Gerade in Berlin angekommen, steige ich in die S3 nach Köpenick.
Ich teile die Sitzgruppe mit einer Familie: Vater, Mutter, Sohn.
Alle drei haben ein Bier in der Hand.
„Gib mir mal dein Handy“, bittet der schätzungsweise 15-jährige Sohn die Mutter höflich. Er benötigt es, um die zweite Flasche zu öffnen. Die S-Bahn verfügt nicht einmal über die rudimentärsten Utensilien, alles muss man selbst mitbringen.
Sie diskutieren, ob die Mutter bald die angedrohte Haftstrafe antreten muss. Ich erfahre nicht, worum es geht, aber wahnsinnig besorgt scheint keiner der drei zu sein. Es ist Ende Januar, das Wetter ist grau, kalt und regnerisch, da kann man genauso gut in den Knast gehen. Vielleicht gibt es dort wenigstens Flaschenöffner.
Die anderen Passagiere erzählen von Reiseträumen in den Süden, in die Sonne, an den Strand. Thailand scheint dieses Jahr ein beliebtes Ziel zu sein.
Die eingangs erwähnte Familie war nicht in Thailand, sondern auf der „Grünen Woche“, einer Landwirtschaftsausstellung. Vielleicht haben sie von dort das Bier.

Sie unterhalten sich über die verschiedenen Stände, die Pavillons, die Ausstellungen und vor allem über all das Essen, das man überall probieren muss.
„Aber wenn man in der nächsten Halle die kleinen Schweine sieht und sich denkt, dass man die gerade gegessen hat, das ist schon komisch“, wirft der Sohn ein, der anscheinend den ganzen Nachmittag über dieses Dilemma nachgedacht hat.
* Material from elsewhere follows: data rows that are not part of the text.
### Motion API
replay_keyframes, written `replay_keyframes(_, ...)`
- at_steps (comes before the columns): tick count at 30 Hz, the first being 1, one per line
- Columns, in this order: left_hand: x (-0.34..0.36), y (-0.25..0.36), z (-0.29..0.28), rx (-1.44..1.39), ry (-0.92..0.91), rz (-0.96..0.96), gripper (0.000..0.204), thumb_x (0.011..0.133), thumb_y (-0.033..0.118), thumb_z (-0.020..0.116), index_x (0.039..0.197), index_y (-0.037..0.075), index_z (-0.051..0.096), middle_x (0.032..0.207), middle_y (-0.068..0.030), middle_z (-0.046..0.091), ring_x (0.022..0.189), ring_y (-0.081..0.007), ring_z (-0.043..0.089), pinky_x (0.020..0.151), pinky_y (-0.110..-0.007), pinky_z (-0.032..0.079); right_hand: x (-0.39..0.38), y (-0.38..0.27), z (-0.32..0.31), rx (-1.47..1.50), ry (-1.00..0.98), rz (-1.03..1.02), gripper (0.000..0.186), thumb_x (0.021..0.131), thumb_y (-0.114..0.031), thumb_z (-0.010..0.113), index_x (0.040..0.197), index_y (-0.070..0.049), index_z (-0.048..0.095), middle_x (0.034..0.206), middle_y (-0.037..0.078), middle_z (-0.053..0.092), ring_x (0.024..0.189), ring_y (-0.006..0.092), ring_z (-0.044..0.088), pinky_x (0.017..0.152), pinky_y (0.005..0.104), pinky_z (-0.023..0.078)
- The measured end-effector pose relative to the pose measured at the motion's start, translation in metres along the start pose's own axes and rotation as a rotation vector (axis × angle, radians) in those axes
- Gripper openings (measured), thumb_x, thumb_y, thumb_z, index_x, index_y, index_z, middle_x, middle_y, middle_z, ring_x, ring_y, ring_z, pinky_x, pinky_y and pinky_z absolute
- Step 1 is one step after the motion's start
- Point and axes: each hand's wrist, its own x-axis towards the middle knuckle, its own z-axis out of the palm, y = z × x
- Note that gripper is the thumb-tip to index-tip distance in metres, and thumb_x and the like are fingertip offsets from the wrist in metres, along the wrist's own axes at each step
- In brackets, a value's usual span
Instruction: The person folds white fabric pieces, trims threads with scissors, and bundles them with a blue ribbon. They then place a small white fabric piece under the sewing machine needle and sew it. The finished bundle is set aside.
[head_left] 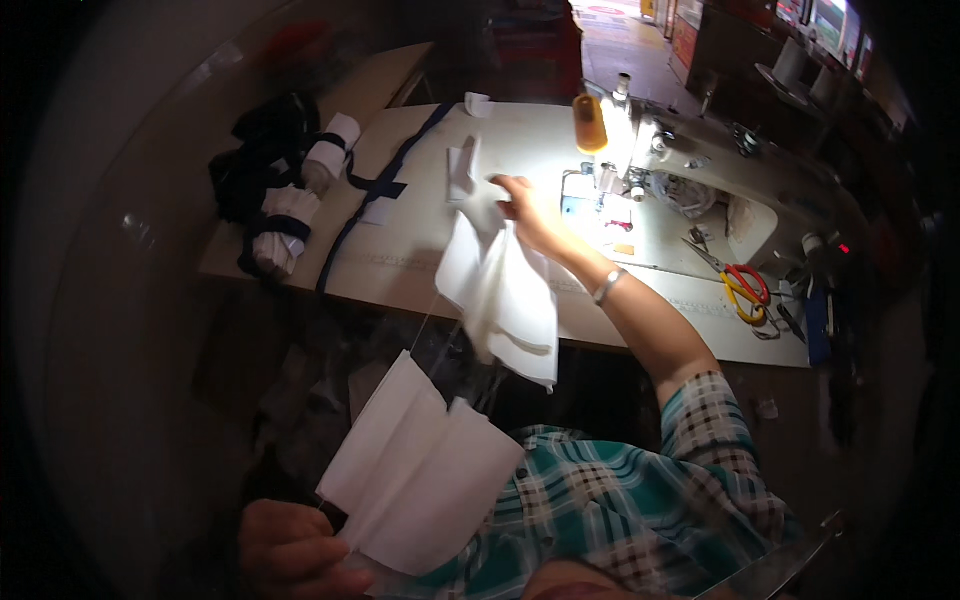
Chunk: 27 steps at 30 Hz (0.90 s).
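Pale worktop [430, 222], brightly lit beside sewing machine [800, 175]. Your right hand [527, 213] hangs over it, fingers curled; unclear whether they grip upper white cloths [525, 305] hanging just below. Folded white piece [457, 175] lies just left of those fingertips, long axis pointing away from you; right hand far nearer. Your left hand [292, 548], low at left, pinches lower white cloth [425, 460] by near-left edge.
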Motion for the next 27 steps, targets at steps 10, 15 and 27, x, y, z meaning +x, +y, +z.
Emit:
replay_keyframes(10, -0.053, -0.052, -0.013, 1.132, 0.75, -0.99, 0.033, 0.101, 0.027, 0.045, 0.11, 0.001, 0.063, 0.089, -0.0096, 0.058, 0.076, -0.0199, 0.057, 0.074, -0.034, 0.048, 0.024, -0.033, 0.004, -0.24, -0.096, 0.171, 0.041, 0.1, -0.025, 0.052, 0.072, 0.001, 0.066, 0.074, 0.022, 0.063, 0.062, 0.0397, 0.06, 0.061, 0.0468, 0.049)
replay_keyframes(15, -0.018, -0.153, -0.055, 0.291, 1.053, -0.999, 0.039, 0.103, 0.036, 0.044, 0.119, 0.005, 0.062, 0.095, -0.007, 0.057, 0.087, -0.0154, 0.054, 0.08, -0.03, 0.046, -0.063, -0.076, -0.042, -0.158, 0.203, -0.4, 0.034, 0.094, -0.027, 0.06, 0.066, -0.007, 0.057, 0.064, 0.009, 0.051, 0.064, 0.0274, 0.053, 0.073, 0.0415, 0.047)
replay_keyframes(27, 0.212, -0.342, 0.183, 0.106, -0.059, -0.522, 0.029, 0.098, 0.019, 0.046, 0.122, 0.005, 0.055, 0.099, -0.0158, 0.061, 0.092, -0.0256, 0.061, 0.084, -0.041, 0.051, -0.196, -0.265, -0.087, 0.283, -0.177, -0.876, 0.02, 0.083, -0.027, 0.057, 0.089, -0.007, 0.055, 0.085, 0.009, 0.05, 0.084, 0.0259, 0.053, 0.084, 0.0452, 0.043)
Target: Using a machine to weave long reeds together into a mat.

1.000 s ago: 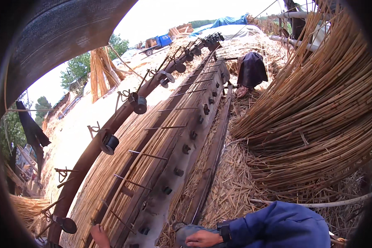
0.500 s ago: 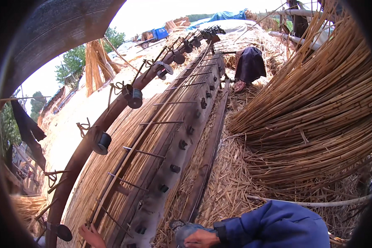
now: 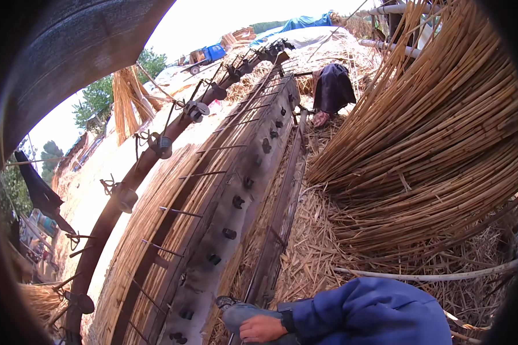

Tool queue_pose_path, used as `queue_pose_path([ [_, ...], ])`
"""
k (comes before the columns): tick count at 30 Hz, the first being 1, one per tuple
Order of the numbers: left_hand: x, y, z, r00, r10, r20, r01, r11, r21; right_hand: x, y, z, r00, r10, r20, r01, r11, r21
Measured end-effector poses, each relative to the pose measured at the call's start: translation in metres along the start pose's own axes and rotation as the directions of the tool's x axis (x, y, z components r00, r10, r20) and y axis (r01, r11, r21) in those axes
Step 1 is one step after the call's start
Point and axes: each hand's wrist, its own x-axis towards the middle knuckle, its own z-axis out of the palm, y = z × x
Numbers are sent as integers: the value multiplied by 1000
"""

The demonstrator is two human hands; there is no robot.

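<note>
Straw [image 3: 313,241] leaves room between the long frame [image 3: 198,282] and bulky reeds [image 3: 420,161]. The right hand [image 3: 262,329] rests half-curled on the leg [image 3: 236,316], its hold unclear; the left hand's state cannot be told.

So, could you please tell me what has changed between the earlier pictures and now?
The left hand, earlier beside the reeds at the lower edge, has gone out of view. A few loose reeds seem to have shifted left, off the dark slot they lay over. The right hand still rests on the leg.
</note>
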Motion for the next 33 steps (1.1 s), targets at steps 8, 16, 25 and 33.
queue_pose_path([
  [8, -122, 8, 18, 866, 47, 497, 123, 945, -304, -7, 15, 17, 993, -103, 49, 107, 991, -81],
  [16, -127, 33, 27, 802, 294, 520, -169, 946, -275, -39, 58, 41, 983, 0, 182, 23, 992, -126],
  [25, -134, 59, 28, 739, 410, 535, -251, 904, -347, -47, 63, 45, 986, -75, 150, 78, 997, -19],
  [33, -139, 62, 52, 670, 439, 599, -167, 875, -455, -42, 35, 24, 972, -18, 234, 36, 997, -73],
])
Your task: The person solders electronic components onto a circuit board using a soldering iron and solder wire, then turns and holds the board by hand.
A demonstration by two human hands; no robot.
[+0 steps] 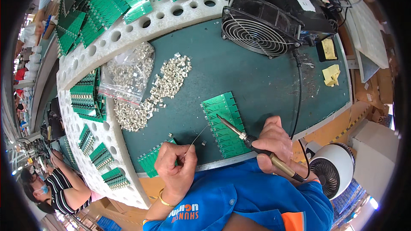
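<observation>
My left hand (pixel 175 167) pinches a thin solder wire (pixel 198 136), whose end reaches the left edge of an upright-lying green circuit board panel (pixel 227 134). My right hand (pixel 274 145) grips a soldering iron (pixel 264 150), with its tip over that panel's upper left edge. A second green board (pixel 147 162) lies beside and partly behind my left hand. A loose pile of small silver connectors (pixel 171 79) spreads above my hands, next to a clear bag (pixel 122 77) of similar parts. A single small part (pixel 204 143) lies between the boards.
Perforated white foam (pixel 135 188) holds boards at left and top. A black fan (pixel 257 34), soldering station (pixel 291 4) and yellow sponge (pixel 329 49) stand at upper right, by a trailing cable. A white fan (pixel 332 169) sits off the bench (pixel 308 90). A co-worker (pixel 60 184) works at left.
</observation>
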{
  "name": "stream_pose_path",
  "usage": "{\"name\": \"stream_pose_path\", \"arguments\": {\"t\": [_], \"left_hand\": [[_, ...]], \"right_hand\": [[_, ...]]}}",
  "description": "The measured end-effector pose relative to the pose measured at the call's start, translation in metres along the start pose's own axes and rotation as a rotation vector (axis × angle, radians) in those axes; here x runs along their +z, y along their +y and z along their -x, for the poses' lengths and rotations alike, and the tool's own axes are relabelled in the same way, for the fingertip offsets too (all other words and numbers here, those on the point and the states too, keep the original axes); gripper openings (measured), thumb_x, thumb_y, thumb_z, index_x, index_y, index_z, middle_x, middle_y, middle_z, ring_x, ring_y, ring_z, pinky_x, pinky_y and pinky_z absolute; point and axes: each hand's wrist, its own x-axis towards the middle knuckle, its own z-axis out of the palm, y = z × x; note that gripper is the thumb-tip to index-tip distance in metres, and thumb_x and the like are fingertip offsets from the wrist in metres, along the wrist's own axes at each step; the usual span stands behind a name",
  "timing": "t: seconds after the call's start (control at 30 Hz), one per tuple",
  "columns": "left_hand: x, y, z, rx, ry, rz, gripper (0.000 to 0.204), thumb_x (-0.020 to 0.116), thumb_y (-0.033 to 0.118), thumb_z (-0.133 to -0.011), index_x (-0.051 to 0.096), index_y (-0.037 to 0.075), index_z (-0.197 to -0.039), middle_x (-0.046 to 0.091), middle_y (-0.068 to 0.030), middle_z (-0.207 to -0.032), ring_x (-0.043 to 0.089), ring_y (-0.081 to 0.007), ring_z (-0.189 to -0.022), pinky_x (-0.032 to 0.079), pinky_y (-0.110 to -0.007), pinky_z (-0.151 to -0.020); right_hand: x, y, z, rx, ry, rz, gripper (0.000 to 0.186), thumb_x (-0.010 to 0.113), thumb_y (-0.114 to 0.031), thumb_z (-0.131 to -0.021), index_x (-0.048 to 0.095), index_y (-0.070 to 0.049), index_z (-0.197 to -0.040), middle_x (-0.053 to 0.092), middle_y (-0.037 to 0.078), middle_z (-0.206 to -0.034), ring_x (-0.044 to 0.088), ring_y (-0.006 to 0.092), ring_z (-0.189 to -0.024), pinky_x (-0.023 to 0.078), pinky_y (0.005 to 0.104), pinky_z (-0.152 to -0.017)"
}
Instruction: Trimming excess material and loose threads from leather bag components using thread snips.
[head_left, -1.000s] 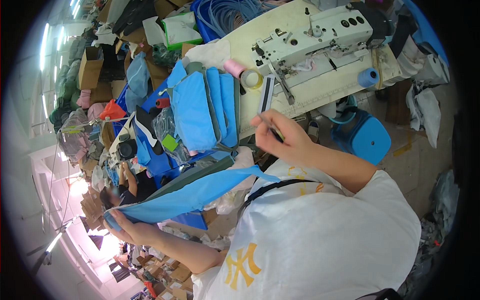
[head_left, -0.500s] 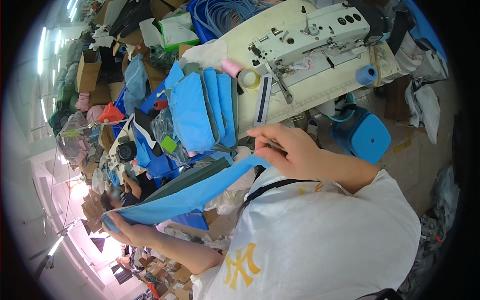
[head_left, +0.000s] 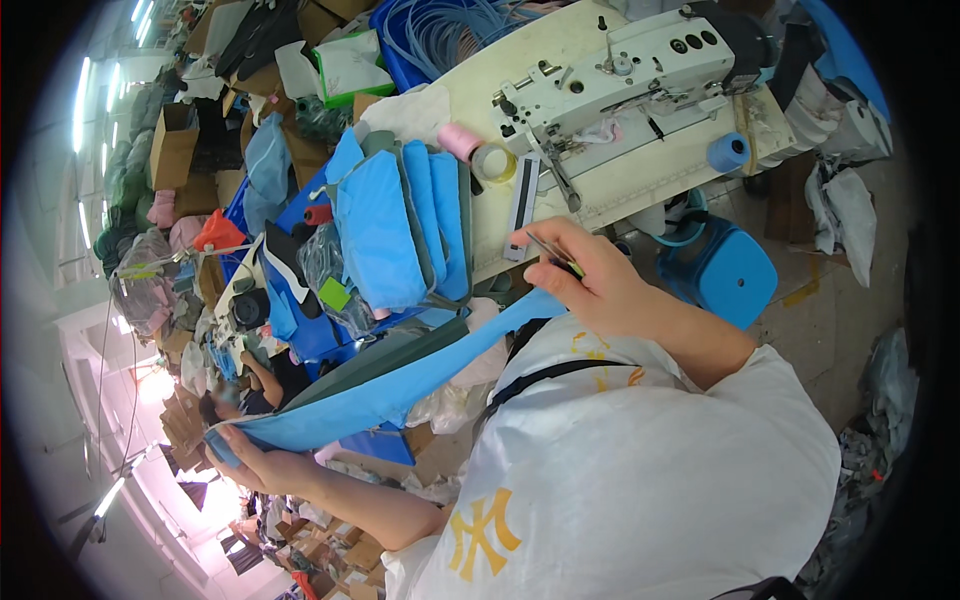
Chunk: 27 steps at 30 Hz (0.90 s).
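Observation:
My left hand (head_left: 255, 465) grips one end of a long blue fabric piece (head_left: 400, 392) backed by dark green material (head_left: 360, 360). My right hand (head_left: 590, 285) is closed around a slim metal tool with a dark handle (head_left: 550, 250), apparently snips, and the fabric's other end rises to just under it; whether those fingers also pinch the cloth is hidden. Above the fabric, a stack of blue pieces with dark edges (head_left: 375, 235) lies on the sewing table's left end. A black-and-silver flat bar (head_left: 520, 210) lies beyond my right hand.
A sewing machine (head_left: 620, 95) sits on the pale table (head_left: 660, 175), with pink (head_left: 458, 140) and blue (head_left: 728, 151) thread cones. A blue stool (head_left: 720, 275) stands right, a blue bin (head_left: 405, 30) behind. At left, a co-worker (head_left: 260, 395) is among heaps of fabric and cartons (head_left: 175, 140).
My right hand dipped toward the fabric and has risen again with the tool showing. The fabric's right end is now higher, near that hand. My left hand stays about the same.

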Motion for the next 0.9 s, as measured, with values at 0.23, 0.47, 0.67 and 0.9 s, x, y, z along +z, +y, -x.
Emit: {"name": "stream_pose_path", "arguments": {"t": [0.23, 0.47, 0.67, 0.9], "left_hand": [[-0.003, 0.001, -0.005, -0.004, 0.02, -0.069, 0.032, 0.066, 0.018, -0.095, 0.061, -0.004, -0.116, 0.065, -0.0135, -0.104, 0.065, -0.0212, -0.091, 0.058, -0.033, -0.079], [-0.008, 0.003, -0.008, -0.02, 0.003, -0.032, 0.034, 0.067, 0.019, -0.093, 0.061, -0.004, -0.118, 0.066, -0.0137, -0.105, 0.066, -0.0219, -0.09, 0.058, -0.033, -0.078], [0.0, 0.005, -0.002, -0.021, 0.094, -0.07, 0.035, 0.068, 0.018, -0.092, 0.061, -0.004, -0.119, 0.066, -0.0137, -0.11, 0.066, -0.0224, -0.093, 0.058, -0.034, -0.078], [-0.004, 0.005, -0.007, -0.069, 0.144, 0.097, 0.028, 0.064, 0.022, -0.094, 0.061, -0.001, -0.11, 0.067, -0.0116, -0.096, 0.066, -0.0213, -0.088, 0.054, -0.037, -0.087]], "right_hand": [[-0.023, -0.005, -0.004, 0.112, -0.477, -0.119, 0.046, 0.088, -0.016, -0.075, 0.064, 0.003, -0.11, 0.057, 0.0, -0.071, 0.052, 0.0057, -0.065, 0.043, 0.0232, -0.062], [-0.046, 0.013, -0.004, 0.199, -0.249, 0.059, 0.043, 0.083, -0.015, -0.078, 0.064, -0.001, -0.114, 0.056, 0.001, -0.073, 0.049, 0.009, -0.064, 0.043, 0.0244, -0.059], [-0.049, 0.031, 0.002, 0.159, 0.038, 0.085, 0.026, 0.071, -0.017, -0.09, 0.062, -0.004, -0.11, 0.058, 0.002, -0.077, 0.055, 0.0101, -0.066, 0.045, 0.0273, -0.059], [-0.022, 0.011, -0.004, 0.314, -0.073, -0.184, 0.018, 0.064, -0.02, -0.097, 0.062, -0.004, -0.103, 0.06, 0.0, -0.081, 0.056, 0.0066, -0.068, 0.046, 0.0235, -0.062]]}}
Denn jetzt verkündet er fest seine Entscheidung: „Ich glaube, ich werde Vegetarier.“
„Dann fahren wir das nächste Mal in den Botanischen Garten“, antwortet der Vater trocken.
😉 😉 🙂 lange nicht mehr so herzhaft gelacht ,danke danke danke. dafür geb ich dir extra ein aus ….. gruß mita
Es ist wirklich schön, wieder in einer Stadt zu sein, wo man gar nicht selbst kreativ werden muss, sondern sich einfach in die Öffis setzen und zuhören kann. 🙂
War nie auf der „Grünen Woche“, habe aber gehört, da gehen Leute hin, um sich durchzufuttern. Und zu trinken. Wenn sie nicht aufpassen, haben sie aber auch den einjährigen Ins-Haus-Liefervertrag beim Weingut gleich mitunterschrieben. Ob das Bier von der Brauerei, in diesem Fall, auch in den Knast geliefert werden kann? 😉
Fast bei dir ums Eck gibt es ja ein Gefängnis, das dieses Problem kreativ löst und eine eigene Brauerei führt:
https://www.welt.de/print/wams/lifestyle/article11263555/Schwere-Jungs-leicht-Gehopftes.html
Interessant, grazie! Der Artikel ist von 2010, aber ich hab mal geschaut, dieses in 2008 geschaffene Projekt Brauerei im Gefängnis besteht noch. Dieselbe Kooperative führt auch eine Kaffeerösterei und eine Bio-Bäckerei in anderen Gefängnissen.
Da kann man nur hoffen, dass man bei der Verhaftung ein Wunschgefängnis angeben kann. 😉
So eine Unterhaltung von/über Knasties habe ich auch mal mit angehört. Da es aber schon Nacht war, habe ich die Flucht in einen anderen Waggon ergriffen.
Lustig, dass du drüber schreibst!
Ich finde ja, man sollte Knast als normale Lebensphase betrachten, so wie Jugend oder Studium oder Militärdienst oder Rente.
Irgendwann ist jeder dran.
Und wenn man es verpasst hat, steht man beim Grillabend doof da, wenn die Sprache auf dieses Thema und die persönlichen Erlebnisse damit kommt.